Speaking to Denver’s Westword, a spokesperson for the Colorado Governor’s Office of Information Technology explained that Governor Jared Polis had come up with the idea of letting residents personalize their IDs during a recent redesign of the state ID. “Driver licenses and IDs are an essential piece of our identity, and the DMV wanted to add a personal touch,” she explained.
The mobile ID itself, meanwhile, has practical uses. It can be used as official ID in traffic stops, it can store fishing and parks licenses, and it can be used to renew a driver’s license or state-issued ID, among other functions. It’s a pioneering state initiative as a growing patchwork of mobile ID systems emerges across the country.

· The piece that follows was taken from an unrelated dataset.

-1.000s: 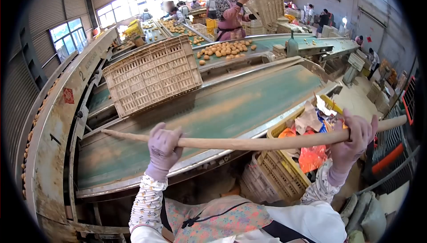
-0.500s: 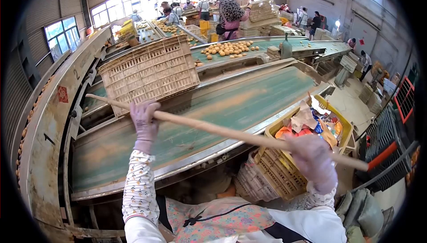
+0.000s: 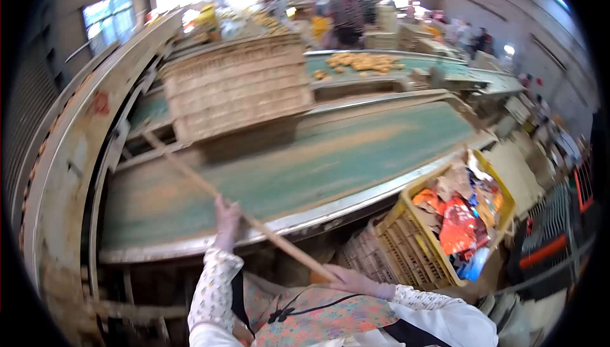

That, in turn, reflects a global trend, with various governments having recently launched or announced plans for mobile ID systems. Europe has been a hotbed of excitement this month thanks in large part to the announcement of the Nordic-Baltic eID Project and a separate digital ID project in Finland.
In the US, mobile ID momentum has been led by a big-name private sector player. Apple has been working with a number of states to establish a mobile ID system that operates on the iPhone and the Apple Watch, and while it has only been launched in Arizona so far, it has the support of the Transportation Security Administration.
Colorado, for its part, has not been working with Apple – at least not publicly. Its mobile ID system is available for both iOS and Android.